Cumulative animal studies established the detrimental impacts of direct coronavirus invasion in the nervous tissues with the resulting inflammation, degeneration, and death of neurons and glial cells [52,53,54,55]. The processes of viral replication within host cells could disrupt the neuronal functions with various clinical manifestations, including seizure, convulsion, loss of consciousness, and ataxia [56, 57]. Interestingly, the laboratory testing in a COVID-19 patient with neurological signs was positive for SARC-CoV2 in the cerebrospinal fluid but was negative for the virus in the nasopharyngeal swab [57]. These findings support the likelihood of SARS-CoV2 direct neuroinvasion independent from the primary respiratory inoculation. The direct viral neuroinvasion should be suspected in COVID-19 patients with either early-onset, multiple, severe CNS symptoms, or rapid clinical deterioration despite the appropriate supportive measures.

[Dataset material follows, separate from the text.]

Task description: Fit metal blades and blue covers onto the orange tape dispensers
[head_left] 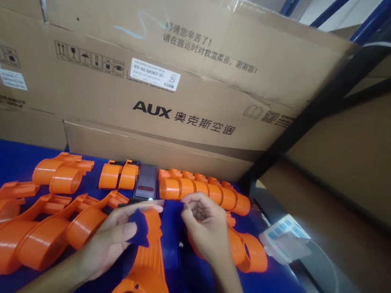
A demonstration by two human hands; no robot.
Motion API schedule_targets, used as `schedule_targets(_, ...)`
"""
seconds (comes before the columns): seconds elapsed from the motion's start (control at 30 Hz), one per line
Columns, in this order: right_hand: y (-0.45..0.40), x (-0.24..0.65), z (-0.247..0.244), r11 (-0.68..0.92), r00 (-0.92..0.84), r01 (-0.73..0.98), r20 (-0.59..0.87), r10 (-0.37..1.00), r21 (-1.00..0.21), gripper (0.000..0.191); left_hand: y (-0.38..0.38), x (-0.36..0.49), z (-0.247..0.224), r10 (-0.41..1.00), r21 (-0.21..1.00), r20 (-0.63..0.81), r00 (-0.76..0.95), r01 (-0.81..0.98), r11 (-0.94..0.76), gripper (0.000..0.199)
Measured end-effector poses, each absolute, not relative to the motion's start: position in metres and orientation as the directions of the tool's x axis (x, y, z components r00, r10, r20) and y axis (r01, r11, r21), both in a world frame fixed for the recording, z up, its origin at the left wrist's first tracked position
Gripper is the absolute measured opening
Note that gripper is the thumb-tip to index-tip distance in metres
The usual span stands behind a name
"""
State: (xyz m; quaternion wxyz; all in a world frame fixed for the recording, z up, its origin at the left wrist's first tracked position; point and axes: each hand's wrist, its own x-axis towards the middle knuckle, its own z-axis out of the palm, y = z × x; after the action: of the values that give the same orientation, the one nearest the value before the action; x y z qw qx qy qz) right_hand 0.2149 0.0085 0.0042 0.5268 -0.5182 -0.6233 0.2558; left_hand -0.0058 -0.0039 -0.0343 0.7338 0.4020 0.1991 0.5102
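Note:
My left hand (109, 240) is closed round the handle end of an orange plastic part (150, 266), whose wide ring points down toward me. Under the left thumb, a small dark blue piece (140, 228) with a jagged edge lies against the handle. My right hand (207, 228) is apart from the part, just to its right. Its thumb and index finger are pinched together; whatever lies between them is too small to make out. Behind that hand are more orange parts (254, 253), partly covered by it.
Several orange ring parts (45, 242) lie on the blue tabletop (0, 152) at left, with a row of orange rings (200, 191) at the back. A phone (145, 188) stands among them. A large cardboard box (188, 89) forms the back wall. At right sits a white device (285, 239) with a cable.

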Motion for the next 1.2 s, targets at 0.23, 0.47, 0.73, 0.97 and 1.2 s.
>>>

Specific Considerations for Neuroinvasion in COVID-19

With the probable SARS-CoV2 neuroinvasion, it is worth considering the specific treatment options in addition to the current COVID-19 management protocol. Apart from the antiviral strategy, there were animal studies on the possibility of modulating CNS excitatory pathways, i.e., the glutamate homeostasis [58,59,60]. A known N-methyl-d-aspartate (NDMA) receptor antagonist, memantine, improved the symptoms, reduced motor disabilities, and the viral replication in coronavirus-infected mice [58]. Other NMDA receptor blockers, including dizocilpine, agmatine sulfate, and ifenprodil, also reduced the neuronal death, the intraocular pressure (IOP), the reactive gliosis, and the neurodegeneration in the ZIKA-infected mice [59]. A glutamine antagonist, 6-diazo-5-oxo-l-norleucine, reduced CNS leukocyte migration, prevented inflammation, paralysis, and death in mice [60]. With the worsening prognosis of SARS-CoV2 neuroinvasion, these options are probably reserved for compassionate considerations.

Conclusion

COVID-19 is a global concern of the twenty-first century by its rapid spreading to every continent in a short period. Apart from the known respiratory involvements, the CNS manifestations of COVID-19 are common. The neurological symptoms are diverse and could range from mild symptoms such as the loss of various sensory perceptions, the worrying autoimmune Guillain–Barré syndrome, to the life-threatening progressive encephalopathy, and the CNS-mediated respiratory distress. An autopsy report documented the presence of SARS-CoV2 in the brain tissues of COVID-19 patients. However, there is no definite conclusion on its probable mechanisms of neuroinvasion. These proposed mechanisms include the direct viral invasion, the systemic blood circulation, or the distribution of infected immune cells. Concerning these different neuropathophysiologies, COVID-19 patients who are presenting with either the early-onset, multiple, and severe CNS symptoms or rapid respiratory deterioration should be suspected for the direct viral neuroinvasion. At the same time, appropriate management options and specific attention are warranted.